▸ Data extract:
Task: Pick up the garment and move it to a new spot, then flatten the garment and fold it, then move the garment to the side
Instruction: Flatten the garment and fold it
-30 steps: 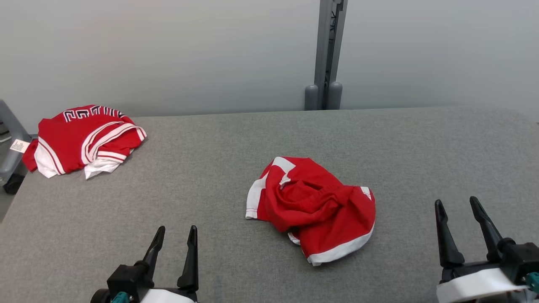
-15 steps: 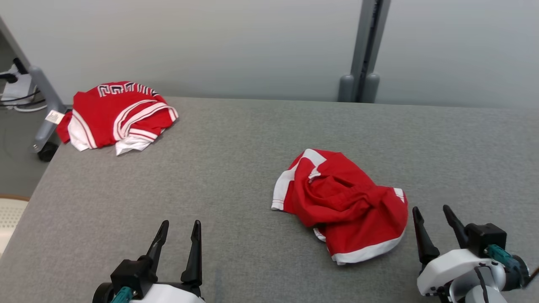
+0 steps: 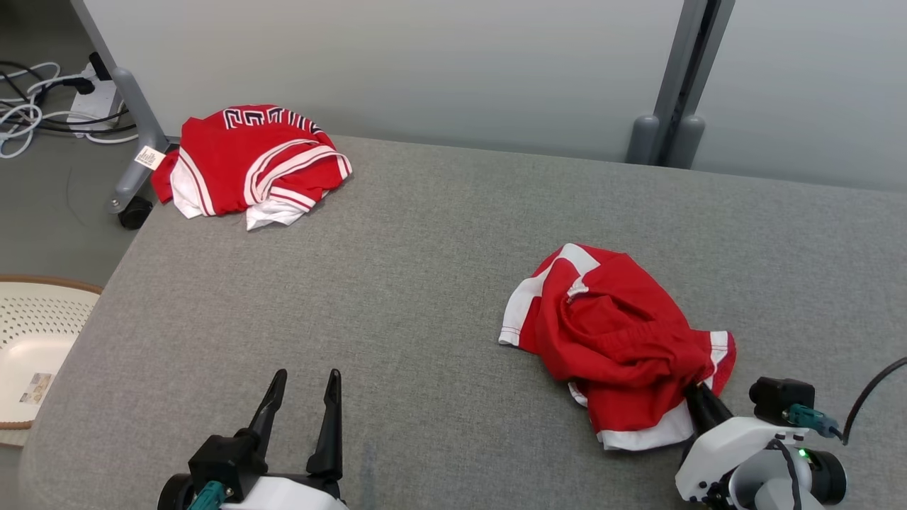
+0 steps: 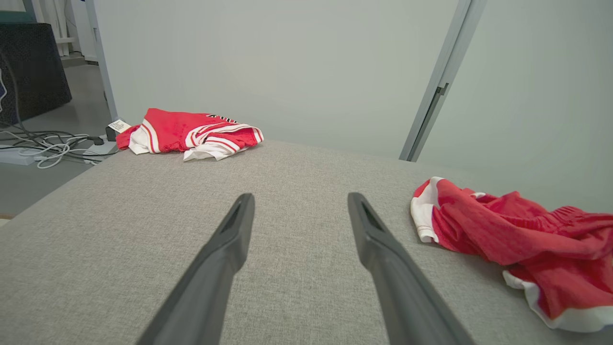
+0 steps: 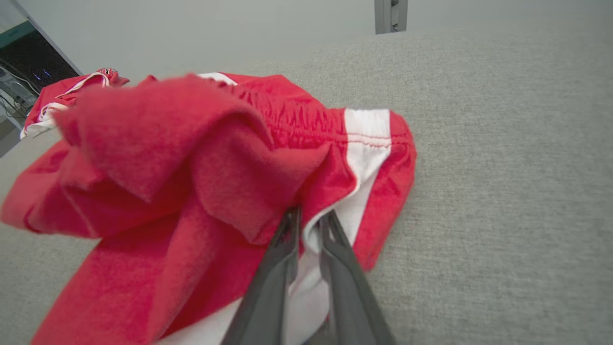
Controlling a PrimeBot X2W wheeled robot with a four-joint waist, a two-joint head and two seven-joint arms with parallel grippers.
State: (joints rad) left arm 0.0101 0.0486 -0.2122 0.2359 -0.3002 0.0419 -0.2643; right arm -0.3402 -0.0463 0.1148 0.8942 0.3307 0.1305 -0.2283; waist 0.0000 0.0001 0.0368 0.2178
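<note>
Grey cloth-covered surface (image 3: pixel 397 283) bearing a crumpled red garment (image 3: pixel 616 333), which lies directly ahead of the right jaws and well to the side of the left jaws. Soft, light and limp, it should sag and trail when lifted; the white band (image 5: pixel 368 143) looks the firmest hold. Right jaws are pinched on that band, tips buried under a fold; left jaws stand apart, empty. Bunching hides the garment's true outline.
</note>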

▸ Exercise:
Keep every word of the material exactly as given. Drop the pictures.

▸ Response below:
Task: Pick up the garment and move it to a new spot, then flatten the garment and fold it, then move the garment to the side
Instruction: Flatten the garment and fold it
-30 steps: 
-15 steps: 
+0 steps: 
+0 steps: 
+0 steps: 
Controlling a PrimeBot X2W wheeled robot with a four-joint waist, a two-joint head and two seven-joint arms with parallel grippers.
State: (joints rad) left arm 0.0101 0.0486 -0.2122 0.2359 -0.3002 0.0419 -0.2643; right arm -0.3402 -0.0463 0.1148 0.8942 0.3307 0.1305 -0.2283; waist 0.0000 0.0001 0.0368 0.2178
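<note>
Grey cloth-covered surface (image 3: pixel 397 283) bearing a crumpled red garment (image 3: pixel 616 333), which lies directly ahead of the right jaws and well to the side of the left jaws. Soft, light and limp, it should sag and trail when lifted; the white band (image 5: pixel 368 143) looks the firmest hold. Right jaws are pinched on that band, tips buried under a fold; left jaws stand apart, empty. Bunching hides the garment's true outline.
</note>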

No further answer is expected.